Licence « poéticosociologique », la pièce de Keene à la Colline !
La pièce de La Colline est absolument fabuleuse, n’ayons pas peur des mots. Le texte de Daniel Keene a tout du génie.
C’est d’une plume tout à fait magistrale que l’australien nous brosse une tragédie dans un mouchoir de poche, le drame vertigineux de la vacuité d’une existence lorsqu’elle perd son nœud de sens. Au travers d’une histoire trop petite pour l’homme qui la vit, l’enjeu de la mémoire de ce tailleur de pierre licencié, désœuvré, jamais caricatural, aux yeux éperdus, c’est vers les profondeurs vertigineuses d’une fable sociale et métaphysique que nous entraine Keene.
Le poète, puisqu’il mérite bien ce nom, est un adepte des quatuors ; sur scène, une famille qui tente de ne pas sombrer à la suite du père, et un complice témoin étranger suffisamment lointain pour ne pas être à même de saisir la tragédie qui se déroule sous ses yeux. « Mais tu deviens fou… » Oui, le tailleur de pierres dont les mains désœuvrées tremblent de ne plus rien saisir est atteint de folie ; il s’accroche à un passé sans espoir de lendemain, il est submergé malgré lui par le vide d’une existence qui n’a plus de but, qui n’a plus ni sens ni reconnaissance sociale, les deux allant de pair.
Ce texte stupéfiant est accompagné, pris en charge par une mise en scène qui pour une fois, aurait enchanté Jean Vilar qui humblement s’efface devant le dramaturge : Jeanneteau et Soma ont su échapper aux écueils égotiques trop souvent rencontrés au théâtre, pour laisser prendre tout son essor au texte.
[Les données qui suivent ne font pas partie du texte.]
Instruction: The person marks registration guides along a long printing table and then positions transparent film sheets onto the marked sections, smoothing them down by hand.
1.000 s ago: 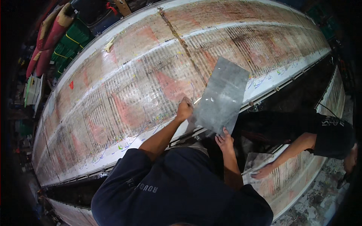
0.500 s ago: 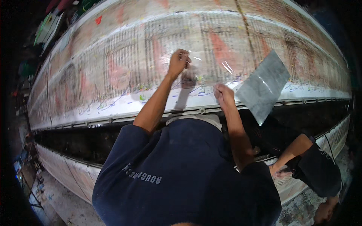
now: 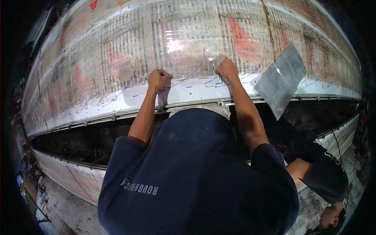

La mise en scène qu’ils signent à deux enrobe le texte de silences et donne à voir le meilleur des comédiens : personnages sensibles et tout petits, hors de l’espace et du temps, métaphores chacun à leur manière de la tragédie moderne. Et cette scénographie est un poème ; une partie de la pièce se déroule derrière un voile qui coupe la scène en deux ; au premier plan le visible, ce qui s’exprime dans les regards, les couleurs, les lieux de la vie sociale, la cuisine et le bar, l’ancienne carrière au deux sens du terme. Derrière le rideau, l’inconscient, l’intime, la chambre et le caché, l’église aussi, là où se devine le geste et le mot, d’où se dessinent les ombres chinoises à demi dissimulées, découpées sur la blancheur nacrée de jeux de lumières admirables (chapeau à la Régie d’ailleurs). Lorsque l’homme passe de l’un à l’autre, il passe d’un monde à l’autre, et chaque fois ouvrant un peu plus la porte, son visage exprime une surprise plus grande.
Le visage de Carlo Brandt a trouvé là une seconde peau, les yeux, le geste, le verbe, tout lui appartient ; il incarne son rôle à la perfection.
Et puis, il y a la famille, le trio figé dans le temps de trois comédiens exceptionnels, dont une perle, la jeune adolescente fille de tailleur de pierres au chômage est magistralement interprétée par Camille Pélicier-Brouet, jeune comédienne doté d’un talent époustouflant. Un jeu tout en nuances, tout en sous-texte, sensible et pointu, qui donne envie de suivre plus avant les aventures de ce jeune talent.
Avec Ciseaux Papier Cailloux, Daniel Keene nous a offert sous couvert de licence dramatique un décryptage littéraire bourré de talent de ce que peut être la tragédie d’une mort sociale. Un propos sociologique à la force de frappe remarquable, servie cette fois par une mise en scène exceptionnelle, à ne rater sous aucun prétexte.
Ciseaux Papier Cailloux, de Daniel Keene, mise en scène Daniel Jeanneteau et Marie-Christine Soma, avec Carlo Brandt, Marie Paul Laval, Camille Pélicier-Brouet.